_To do:_
With the pictures excluded, reproduce all of the data exactly.
——————————
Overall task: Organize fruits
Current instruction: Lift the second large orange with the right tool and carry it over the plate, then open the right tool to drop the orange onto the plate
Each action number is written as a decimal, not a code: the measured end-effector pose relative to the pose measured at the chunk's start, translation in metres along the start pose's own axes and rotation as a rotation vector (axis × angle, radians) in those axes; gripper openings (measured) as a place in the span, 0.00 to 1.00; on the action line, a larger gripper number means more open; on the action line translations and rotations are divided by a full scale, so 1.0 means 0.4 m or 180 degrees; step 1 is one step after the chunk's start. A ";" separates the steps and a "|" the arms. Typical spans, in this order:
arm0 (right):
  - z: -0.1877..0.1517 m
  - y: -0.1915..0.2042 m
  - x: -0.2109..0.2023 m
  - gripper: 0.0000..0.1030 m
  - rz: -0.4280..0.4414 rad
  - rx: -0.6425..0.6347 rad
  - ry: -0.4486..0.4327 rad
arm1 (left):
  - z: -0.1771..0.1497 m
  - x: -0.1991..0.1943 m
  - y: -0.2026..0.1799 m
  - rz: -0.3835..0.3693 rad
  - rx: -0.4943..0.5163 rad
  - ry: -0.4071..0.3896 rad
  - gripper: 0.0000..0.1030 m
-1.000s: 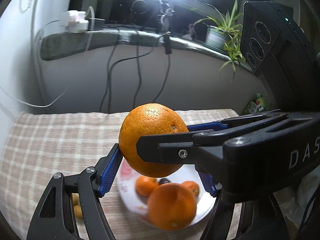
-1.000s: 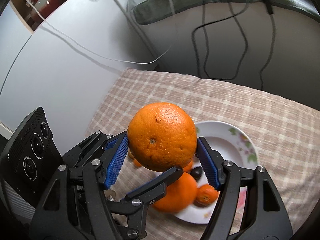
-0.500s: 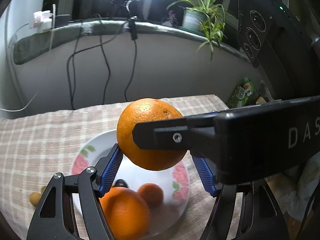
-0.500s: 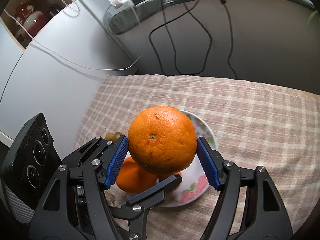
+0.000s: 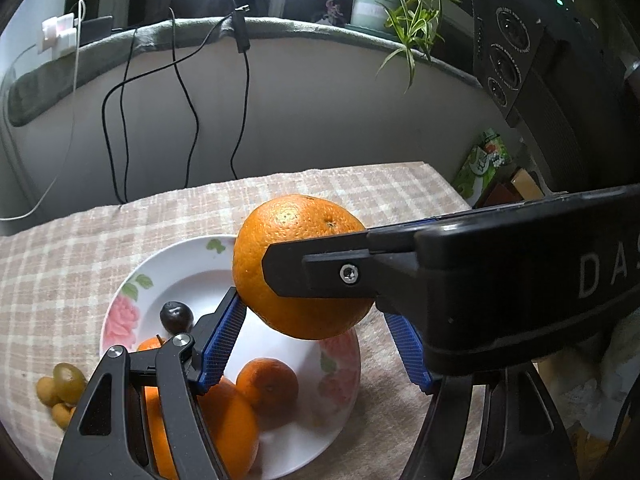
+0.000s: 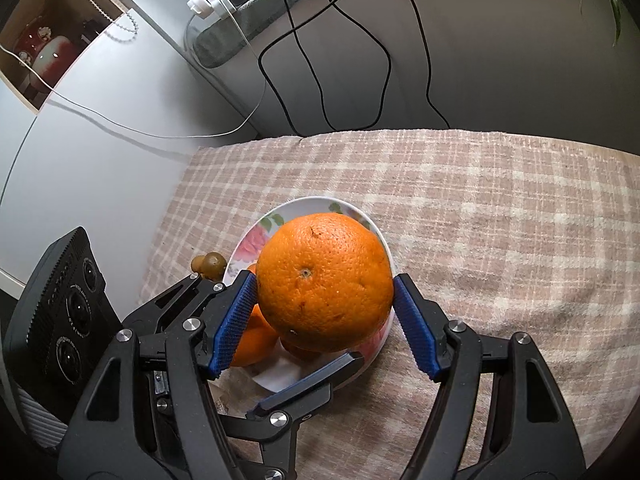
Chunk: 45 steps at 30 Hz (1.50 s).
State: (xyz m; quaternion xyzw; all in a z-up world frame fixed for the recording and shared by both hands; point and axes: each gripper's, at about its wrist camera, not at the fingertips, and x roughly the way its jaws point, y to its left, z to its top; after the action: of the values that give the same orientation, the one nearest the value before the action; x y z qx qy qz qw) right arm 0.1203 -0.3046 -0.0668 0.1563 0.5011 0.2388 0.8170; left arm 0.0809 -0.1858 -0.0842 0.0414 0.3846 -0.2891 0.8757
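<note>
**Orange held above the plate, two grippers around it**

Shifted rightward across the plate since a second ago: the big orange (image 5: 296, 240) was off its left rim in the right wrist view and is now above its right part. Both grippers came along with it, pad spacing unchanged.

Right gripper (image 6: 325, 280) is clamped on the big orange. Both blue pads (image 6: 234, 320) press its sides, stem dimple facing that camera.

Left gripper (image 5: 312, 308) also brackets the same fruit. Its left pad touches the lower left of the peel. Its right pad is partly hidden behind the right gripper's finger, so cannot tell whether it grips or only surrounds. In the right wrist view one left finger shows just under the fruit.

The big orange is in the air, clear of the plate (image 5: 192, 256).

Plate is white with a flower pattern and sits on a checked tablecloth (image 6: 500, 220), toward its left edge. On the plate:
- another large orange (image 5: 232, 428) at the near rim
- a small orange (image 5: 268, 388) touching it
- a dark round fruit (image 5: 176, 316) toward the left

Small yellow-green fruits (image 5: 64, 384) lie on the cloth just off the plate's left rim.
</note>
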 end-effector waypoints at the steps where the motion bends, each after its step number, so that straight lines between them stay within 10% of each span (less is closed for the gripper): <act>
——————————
_Solution for this exercise:_
Overall task: Organize fruits
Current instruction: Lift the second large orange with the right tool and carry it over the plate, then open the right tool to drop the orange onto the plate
Each action number is written as a decimal, not a code: the measured end-effector pose relative to the pose measured at the chunk's start, translation in metres along the start pose's own axes and rotation as a rotation vector (axis × angle, radians) in those axes; gripper openings (measured) as a place in the span, 0.00 to 1.00; on the action line, a larger gripper number means more open; on the action line translations and rotations are divided by a full scale, so 1.0 means 0.4 m or 180 degrees; step 1 is one step after the chunk's start. A ";" separates the steps and a "|" the arms. Typical spans, in this order:
arm0 (right):
  - z: -0.1877..0.1517 m
  - y: -0.1915..0.2042 m
  - x: -0.2109..0.2023 m
  - gripper: 0.0000..0.1030 m
  - rz: -0.4280..0.4414 rad
  - rx: -0.6425..0.6347 rad
  - ry: -0.4486..0.4327 rad
arm1 (left):
  - z: -0.1771..0.1497 m
  - x: -0.1991..0.1943 m
  - y: -0.2026..0.1799 m
  - rz: -0.3835..0.3693 rad
  - rx: -0.4943..0.5163 rad
  - ry: -0.4071..0.3896 rad
  - gripper: 0.0000..0.1030 m
-1.000s: 
-1.000s: 
-0.500s: 
-0.500s: 
+0.000s: 
+0.000s: 
Chunk: 45 steps at 30 Hz (1.50 s).
State: (xyz m; quaternion xyzw; all in a z-up world frame fixed for the recording and shared by both hands; point and axes: each gripper's, at about its wrist camera, not at the fingertips, and x roughly the way its jaws point, y to its left, z to its top; after the action: of the values that give the same orientation, the one nearest the value before the action; x y z qx qy qz qw) right arm 0.1203 -0.3046 -0.0668 0.1563 0.5011 0.2388 0.8170; left arm 0.0809 -0.1858 -0.0842 0.0414 0.3846 -0.2891 0.8757
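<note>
**Orange held above the plate, two grippers around it**

Shifted rightward across the plate since a second ago: the big orange (image 5: 296, 240) was off its left rim in the right wrist view and is now above its right part. Both grippers came along with it, pad spacing unchanged.

Right gripper (image 6: 325, 280) is clamped on the big orange. Both blue pads (image 6: 234, 320) press its sides, stem dimple facing that camera.

Left gripper (image 5: 312, 308) also brackets the same fruit. Its left pad touches the lower left of the peel. Its right pad is partly hidden behind the right gripper's finger, so cannot tell whether it grips or only surrounds. In the right wrist view one left finger shows just under the fruit.

The big orange is in the air, clear of the plate (image 5: 192, 256).

Plate is white with a flower pattern and sits on a checked tablecloth (image 6: 500, 220), toward its left edge. On the plate:
- another large orange (image 5: 232, 428) at the near rim
- a small orange (image 5: 268, 388) touching it
- a dark round fruit (image 5: 176, 316) toward the left

Small yellow-green fruits (image 5: 64, 384) lie on the cloth just off the plate's left rim.
</note>
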 end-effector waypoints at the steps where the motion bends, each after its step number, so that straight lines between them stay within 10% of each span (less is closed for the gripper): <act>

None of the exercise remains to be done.